It has been a week of ghosts, strangely.
It started with a memorial service for the father of a good friend of mine. A lovely, selfless man who launched me on my career as a writer. That service happened on the tenth anniversary of my sister Sally’s passing. On Thursday, I led an open mic at Al Quaal, a little recreation area in my home town. The open mic was, among other things, in honor the third anniversary of the transition of one of my best friends..
If you’re keeping count, that’s three ghosts.
Sharon Olds writes about the ghost of her daughter . . .
High School Senior
by: Sharon Olds
at night, puff, puff, like summer
cumulus above her bed,
and her scalp smelling of apricots
—this being who had formed within me,
squatted like a wide-eyed tree-frog in the night,
like an eohippus she had come out of history
slowly, through me, into the daylight,
I had the daily sight of her,
like food or air she was there, like a mother.
I say “college,” but I feel as if I cannot tell
the difference between her leaving for college
and our parting forever—I try to see
this apartment without her, without her pure
depth of feeling, without her creek-brown
hair, her daedal hands with their tapered
fingers, her pupils dark as the mourning cloak’s
wing, but I can’t. Seventeen years
ago, in this room, she moved inside me,
I looked at the river, I could not imagine
my life with her. I gazed across the street,
and saw, in the icy winter sun,
a column of steam rush up away from the earth.
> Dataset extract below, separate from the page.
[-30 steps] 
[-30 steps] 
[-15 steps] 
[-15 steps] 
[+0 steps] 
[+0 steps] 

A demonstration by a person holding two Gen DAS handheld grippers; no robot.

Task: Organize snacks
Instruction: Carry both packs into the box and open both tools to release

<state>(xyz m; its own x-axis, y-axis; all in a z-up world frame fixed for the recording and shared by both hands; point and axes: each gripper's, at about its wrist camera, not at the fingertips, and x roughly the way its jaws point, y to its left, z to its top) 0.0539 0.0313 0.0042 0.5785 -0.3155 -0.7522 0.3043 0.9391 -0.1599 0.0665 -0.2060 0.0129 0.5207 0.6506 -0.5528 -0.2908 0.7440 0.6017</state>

There are creatures whose children float away
at birth, and those who throat-feed their young for
weeks and never see them again. My daughter
is free and she is in me—no, my love
of her is in me, moving in my heart,
changing chambers, like something poured
from hand to hand, to be weighed and then reweighed.
Yes, Olds is hearing the tiny, ghostly feet of her daughter pattering around her home. In all truth, I’m in the same boat as Olds. I have a daughter who’s in med school. A son who’s a high school senior AND.a college freshman. My days of hearing little feet patter around my home are long past, unless you count my puppy or the occasional mouse.
I miss my toddler daughter and son. My friend’s father was one of my favorite profs. I think of my sister, Sally, every day of my life. (Sometimes, I think of her hourly, depending on what’s going on in my life.) And my friend—three years gone—well, I hear her voice every time I sit down to write a new poem or watch a fantastic movie or read an inspiring book. All of them have been hovering around all week long.
I start teaching again tomorrow. The start of a new semester. I spent a good portion of yesterday updating my online course content. I’ve got my textbooks packed up, laptop fully charged, and The West Wing playing on the TV. (I’ve started watching the entire series again because I need to see a President of the United States I can get behind—even if said president is fictional.)
Sometimes ghosts aren’t scary. Sometimes they remind you to be a better person. A better husband and father. Better teacher and writer. And a better friend. Maybe that’s what being “scared straight” means.
Saint Marty wrote a poem about dreams, based on the August 20th prompt from The Daily Poet:
Write a poem about a dream that has seven syllables in each line. If you can’t remember your dream, ask a friend, lover, spouse, or child about a dream s/he recently had and write a poem about that. For extra credit, write this poem immediately after waking up in the morning.
Breathing
by: Martin Achatz
Listen. Are you breathing just a little and calling it a life?
— Mary Oliver
I never remember dreams.
They slip away like one-night
stands as soon as I open
my eyes. I can almost hear
the front door closing behind
them, cologne or perfume still
lingering on the pillows.
I want my dreams to hang out,
maybe stick around for eggs
and bacon, or to listen
to morning news, sip coffee,
talk about how amazing
last night was, exchange contact
info that I’ll never use,
because that’s the way dreams are:
they slip away without a
word, walk up the street, vanish
around the corner, leaving
a vague sense you’ve lost something,
some deep, wild, and precious breath.